Every line in the data below that has the word "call" should be returned.

RECORDED INFORMATION:
────────

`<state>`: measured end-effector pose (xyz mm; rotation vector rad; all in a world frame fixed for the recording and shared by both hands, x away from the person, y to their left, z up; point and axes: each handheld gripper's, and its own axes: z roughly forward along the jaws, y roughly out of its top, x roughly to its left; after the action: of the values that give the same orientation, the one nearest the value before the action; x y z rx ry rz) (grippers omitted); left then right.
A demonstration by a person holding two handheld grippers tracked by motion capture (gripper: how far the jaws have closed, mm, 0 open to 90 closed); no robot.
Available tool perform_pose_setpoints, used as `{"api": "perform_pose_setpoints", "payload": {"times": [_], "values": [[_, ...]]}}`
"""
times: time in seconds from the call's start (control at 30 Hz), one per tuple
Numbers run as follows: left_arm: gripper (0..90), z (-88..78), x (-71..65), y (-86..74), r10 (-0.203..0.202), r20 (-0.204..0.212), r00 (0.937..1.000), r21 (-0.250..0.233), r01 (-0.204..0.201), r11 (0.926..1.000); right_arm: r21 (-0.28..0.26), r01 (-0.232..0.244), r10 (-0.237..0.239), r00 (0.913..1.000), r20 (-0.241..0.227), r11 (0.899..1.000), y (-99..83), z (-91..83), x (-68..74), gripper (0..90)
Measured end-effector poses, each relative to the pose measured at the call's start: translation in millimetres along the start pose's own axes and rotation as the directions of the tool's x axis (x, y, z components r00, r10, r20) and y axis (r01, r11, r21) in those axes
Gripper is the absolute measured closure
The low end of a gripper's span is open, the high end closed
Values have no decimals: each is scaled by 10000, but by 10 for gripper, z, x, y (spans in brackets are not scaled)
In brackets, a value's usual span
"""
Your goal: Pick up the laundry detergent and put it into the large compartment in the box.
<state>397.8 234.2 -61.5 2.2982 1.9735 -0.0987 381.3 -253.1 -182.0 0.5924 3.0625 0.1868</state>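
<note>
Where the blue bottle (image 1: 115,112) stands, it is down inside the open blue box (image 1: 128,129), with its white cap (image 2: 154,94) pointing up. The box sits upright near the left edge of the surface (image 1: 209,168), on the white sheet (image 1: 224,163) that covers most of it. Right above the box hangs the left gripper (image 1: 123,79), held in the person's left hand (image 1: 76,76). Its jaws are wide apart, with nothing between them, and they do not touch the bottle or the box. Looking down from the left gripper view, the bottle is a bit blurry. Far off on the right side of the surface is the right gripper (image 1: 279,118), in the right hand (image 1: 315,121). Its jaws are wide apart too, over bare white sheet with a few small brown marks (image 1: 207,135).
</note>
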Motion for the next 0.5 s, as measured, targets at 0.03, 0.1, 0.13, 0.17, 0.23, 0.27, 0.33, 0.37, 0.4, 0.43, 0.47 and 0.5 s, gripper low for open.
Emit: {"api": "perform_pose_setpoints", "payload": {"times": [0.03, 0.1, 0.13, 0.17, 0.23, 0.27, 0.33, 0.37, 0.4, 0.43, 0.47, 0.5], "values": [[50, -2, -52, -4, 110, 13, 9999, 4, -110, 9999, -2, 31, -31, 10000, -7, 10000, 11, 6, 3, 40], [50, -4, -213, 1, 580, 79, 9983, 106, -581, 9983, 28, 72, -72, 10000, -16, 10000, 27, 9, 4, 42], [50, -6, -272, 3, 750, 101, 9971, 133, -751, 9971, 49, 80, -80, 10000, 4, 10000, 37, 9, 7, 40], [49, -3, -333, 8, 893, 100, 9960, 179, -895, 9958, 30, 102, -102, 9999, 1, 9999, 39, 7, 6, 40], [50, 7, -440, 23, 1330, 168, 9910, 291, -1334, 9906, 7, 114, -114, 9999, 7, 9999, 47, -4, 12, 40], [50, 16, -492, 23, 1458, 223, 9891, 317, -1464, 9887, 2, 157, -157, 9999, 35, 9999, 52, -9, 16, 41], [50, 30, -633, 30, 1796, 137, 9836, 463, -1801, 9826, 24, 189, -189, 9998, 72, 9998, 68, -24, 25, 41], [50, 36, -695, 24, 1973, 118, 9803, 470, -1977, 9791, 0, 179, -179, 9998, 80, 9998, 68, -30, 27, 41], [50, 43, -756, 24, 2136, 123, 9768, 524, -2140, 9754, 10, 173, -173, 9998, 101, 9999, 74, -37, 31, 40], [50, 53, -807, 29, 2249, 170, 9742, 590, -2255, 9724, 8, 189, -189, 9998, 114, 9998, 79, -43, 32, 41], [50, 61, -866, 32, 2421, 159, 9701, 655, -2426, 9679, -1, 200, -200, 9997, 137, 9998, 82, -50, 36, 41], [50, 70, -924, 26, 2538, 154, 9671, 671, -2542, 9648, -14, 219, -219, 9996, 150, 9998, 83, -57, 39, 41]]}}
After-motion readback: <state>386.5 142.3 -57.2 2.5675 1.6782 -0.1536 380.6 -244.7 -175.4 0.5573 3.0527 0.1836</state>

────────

SOLUTION TO THE PROBLEM:
times: time in seconds from the call's start (control at 30 Hz), one per tuple
Measured end-effector poses, each relative to the pose measured at the call's start: translation in millimetres along the start pose's own axes and rotation as the directions of the tool's x axis (x, y, z components r00, r10, r20) and y axis (r01, r11, r21) in those axes

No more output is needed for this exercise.